## Instructions for the task
Tally the lines of the material that carry the word "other". Give no more than the number.
───── Information shown ─────
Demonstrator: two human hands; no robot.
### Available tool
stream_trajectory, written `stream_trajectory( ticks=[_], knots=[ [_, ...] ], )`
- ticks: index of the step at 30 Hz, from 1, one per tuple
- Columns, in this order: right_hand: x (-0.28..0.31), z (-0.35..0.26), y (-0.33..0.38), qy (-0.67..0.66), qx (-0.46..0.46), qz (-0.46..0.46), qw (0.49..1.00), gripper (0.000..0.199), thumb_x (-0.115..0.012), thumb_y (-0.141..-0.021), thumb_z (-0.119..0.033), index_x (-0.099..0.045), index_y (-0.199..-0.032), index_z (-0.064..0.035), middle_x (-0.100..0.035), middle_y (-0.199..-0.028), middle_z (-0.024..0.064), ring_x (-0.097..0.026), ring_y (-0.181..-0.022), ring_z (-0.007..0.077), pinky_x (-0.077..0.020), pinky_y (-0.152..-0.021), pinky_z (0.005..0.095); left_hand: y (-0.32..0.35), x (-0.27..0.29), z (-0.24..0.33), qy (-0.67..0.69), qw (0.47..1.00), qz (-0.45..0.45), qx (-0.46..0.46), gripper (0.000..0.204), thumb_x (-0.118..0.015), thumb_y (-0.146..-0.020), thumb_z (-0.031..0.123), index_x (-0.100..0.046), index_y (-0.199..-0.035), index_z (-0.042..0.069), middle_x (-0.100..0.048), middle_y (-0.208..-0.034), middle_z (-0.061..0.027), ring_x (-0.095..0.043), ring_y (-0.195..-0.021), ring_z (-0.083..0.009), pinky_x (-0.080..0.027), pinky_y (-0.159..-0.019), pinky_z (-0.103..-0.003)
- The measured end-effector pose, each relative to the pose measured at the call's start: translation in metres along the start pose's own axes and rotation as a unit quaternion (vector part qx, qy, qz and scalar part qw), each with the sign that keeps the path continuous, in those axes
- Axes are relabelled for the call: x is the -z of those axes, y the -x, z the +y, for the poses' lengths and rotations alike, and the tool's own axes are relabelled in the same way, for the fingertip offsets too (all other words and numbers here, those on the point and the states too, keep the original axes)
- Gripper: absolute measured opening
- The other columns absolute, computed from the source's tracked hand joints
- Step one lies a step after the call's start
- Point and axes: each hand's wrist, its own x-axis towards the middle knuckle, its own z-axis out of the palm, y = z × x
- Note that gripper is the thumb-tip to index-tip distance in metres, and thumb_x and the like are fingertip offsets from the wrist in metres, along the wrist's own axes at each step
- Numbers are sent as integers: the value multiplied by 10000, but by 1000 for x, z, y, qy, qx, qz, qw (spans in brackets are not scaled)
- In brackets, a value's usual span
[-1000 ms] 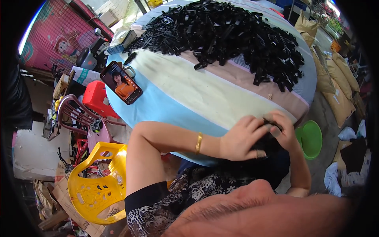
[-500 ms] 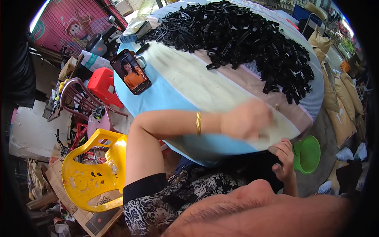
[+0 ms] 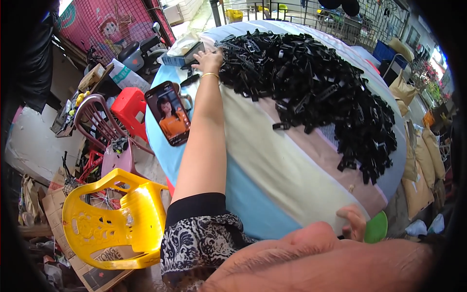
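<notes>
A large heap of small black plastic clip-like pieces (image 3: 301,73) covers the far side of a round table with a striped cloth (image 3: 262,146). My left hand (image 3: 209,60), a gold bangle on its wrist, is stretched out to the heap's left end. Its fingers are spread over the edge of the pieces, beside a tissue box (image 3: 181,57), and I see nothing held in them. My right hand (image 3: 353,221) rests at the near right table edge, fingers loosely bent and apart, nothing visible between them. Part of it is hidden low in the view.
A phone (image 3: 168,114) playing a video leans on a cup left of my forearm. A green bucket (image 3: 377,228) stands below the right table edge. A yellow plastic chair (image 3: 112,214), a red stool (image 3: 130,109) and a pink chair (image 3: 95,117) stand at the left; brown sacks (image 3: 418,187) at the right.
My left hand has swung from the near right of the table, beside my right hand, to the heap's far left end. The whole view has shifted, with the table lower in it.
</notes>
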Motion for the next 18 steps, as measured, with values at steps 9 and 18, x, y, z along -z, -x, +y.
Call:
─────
## Written answer
2